The Line Between Toys And Games Is Blurring Fast

At a launch for a whole bunch of toys designed to part parents from their pay packets this Christmas, I’m struck by how closely aligned the world of toys and games are. I doubt it’s a trend that’ll reverse any time soon.

I spent some time this morning looking over Hasbro’s lineup of Christmas releases, only some of which I’m allowed to talk about. Hasbro owns brands. Lots and lots and lots of brands, and if you’ve got kids or know kids or ever were a kid (which should be all of us, cyborgs notwithstanding), you’ve probably played with or been obsessed with a brand that Hasbro owns over the years. Brands like Nerf. Or My Little Pony. Or Transformers.


Metroplex is quite intimidating in the flesh.

If the presence of the kids in the room are any indication, this stuff works seriously well, too. There’s an animatronic cat that keeps getting set off during presentations that draws squeals of delight, for example. As a brief instructional lesson, it’s worth remembering that kittens really don’t like lightsabers much, but kids still like Nerf a lot.


Especially the big gun.

Regular toys aside, I’m taken by how much integration with games and gaming IP there is on show. Electronic toys are themselves nothing new, but the cross-pollination of brands and ideas is accelerating at a rapid pace. I was ostensibly there to have a little hands-on time with the Angry Birds Star Wars Telepods that were announced the other day.


Which I did — but not the app itself, which won’t see light of day until September 19th, although the Telepods figures themselves go on sale on September 1st. They’re tiny, and quite cute in person. If I’m being honest, I’d rather like a Yoda bird, although I’m not sure why.

The Telepods stuff works by throwing your bird of choice onto a small stand, and then passing that over the device’s camera, which strikes me could be interesting depending on the sensitivity of the camera involved. There was also mention made of Angry Birds Go, coming on the 16th of October. It will apparently be capable of using the same figures but within the context of a kart-style racer.

But it’s not just Angry Birds that gets gaming tie-ins. There’s app-enabled build-it-yourself Transformers Construct-Bots. There’s a weird Bop-It version of Tetris that I’m uniformly awful at. I hate being “bad” at a version of Tetris, a game I’m passionate about, although my inner pedant can calm itself by noting that it doesn’t always use proper Tetris shapes for its puzzles.


Strangest of all in this cross-branding synergy would have to be Monopoly Empire, a Monopoly version built around big-name real world brands. Intel. Samsung.
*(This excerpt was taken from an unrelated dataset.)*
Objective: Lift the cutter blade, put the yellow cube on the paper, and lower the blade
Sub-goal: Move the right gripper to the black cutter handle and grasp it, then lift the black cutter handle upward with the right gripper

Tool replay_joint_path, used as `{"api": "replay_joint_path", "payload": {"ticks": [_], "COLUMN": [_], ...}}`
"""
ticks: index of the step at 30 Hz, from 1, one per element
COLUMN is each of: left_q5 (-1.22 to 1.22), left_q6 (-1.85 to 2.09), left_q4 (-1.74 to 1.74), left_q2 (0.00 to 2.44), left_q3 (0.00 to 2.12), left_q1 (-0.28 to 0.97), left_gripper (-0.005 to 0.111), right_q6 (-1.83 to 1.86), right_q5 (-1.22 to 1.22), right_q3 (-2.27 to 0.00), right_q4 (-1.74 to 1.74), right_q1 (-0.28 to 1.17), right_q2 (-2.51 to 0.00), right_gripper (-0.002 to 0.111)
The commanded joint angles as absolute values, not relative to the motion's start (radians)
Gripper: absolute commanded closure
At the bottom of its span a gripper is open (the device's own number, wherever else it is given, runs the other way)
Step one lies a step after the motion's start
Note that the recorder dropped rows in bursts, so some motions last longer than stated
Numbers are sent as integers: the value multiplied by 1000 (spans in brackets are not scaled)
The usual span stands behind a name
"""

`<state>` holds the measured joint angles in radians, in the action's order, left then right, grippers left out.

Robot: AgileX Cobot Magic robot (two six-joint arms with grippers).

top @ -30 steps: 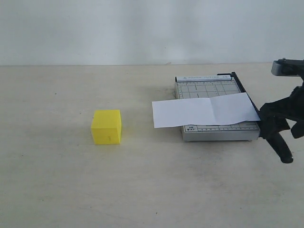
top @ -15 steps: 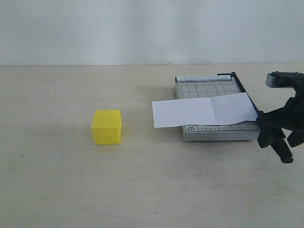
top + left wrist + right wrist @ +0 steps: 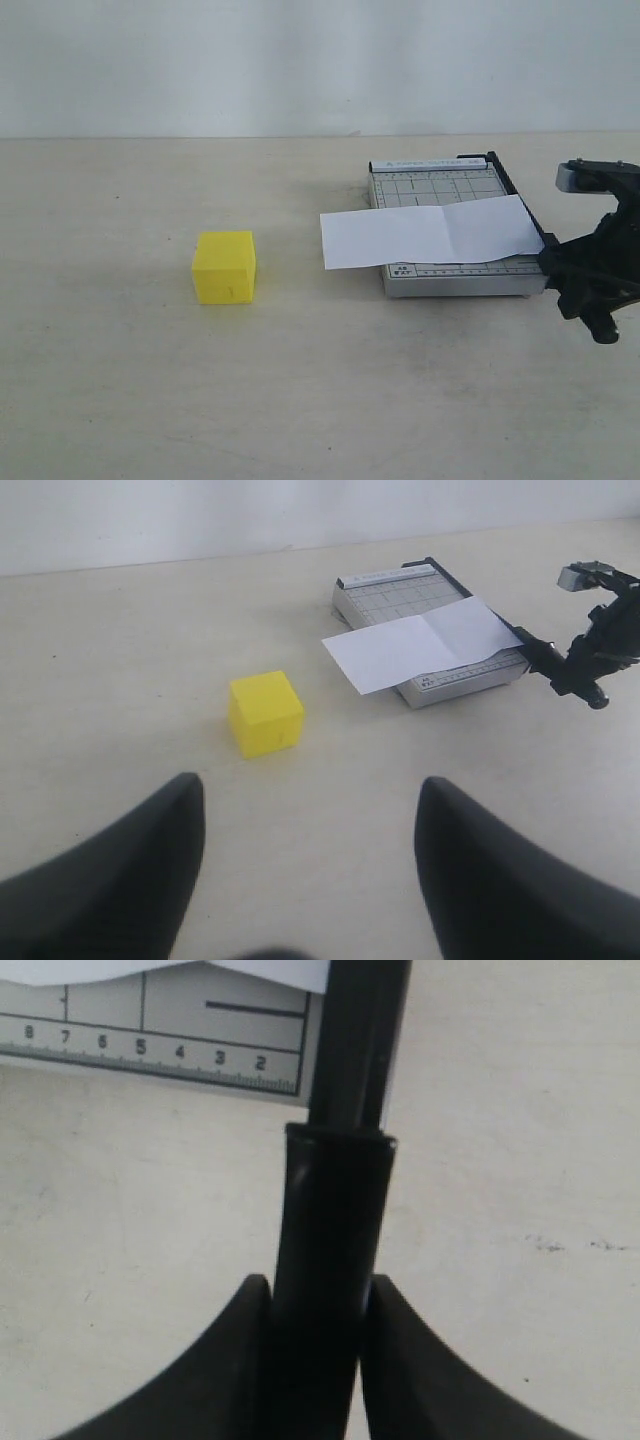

McDonald’s.

Even EA and Xbox are on board, which means that rather than terriers or thimbles, you get a tiny golden Xbox controller as a play piece.

Hands up anyone who figured Xbox would only be worth $350,000? For whatever it’s worth, Coca Cola is the most “valuable” brand on the board.

There’s also, for what it’s worth, a new hugging Elmo. I know I’m meant to love Elmo, but being a man-child of the seventies, I can’t bring myself to do so; he’s the Anti-Grover to me, and always will be. I’m not the only one who sees that box and thinks that it looks like Elmo’s taken up strangling, am I?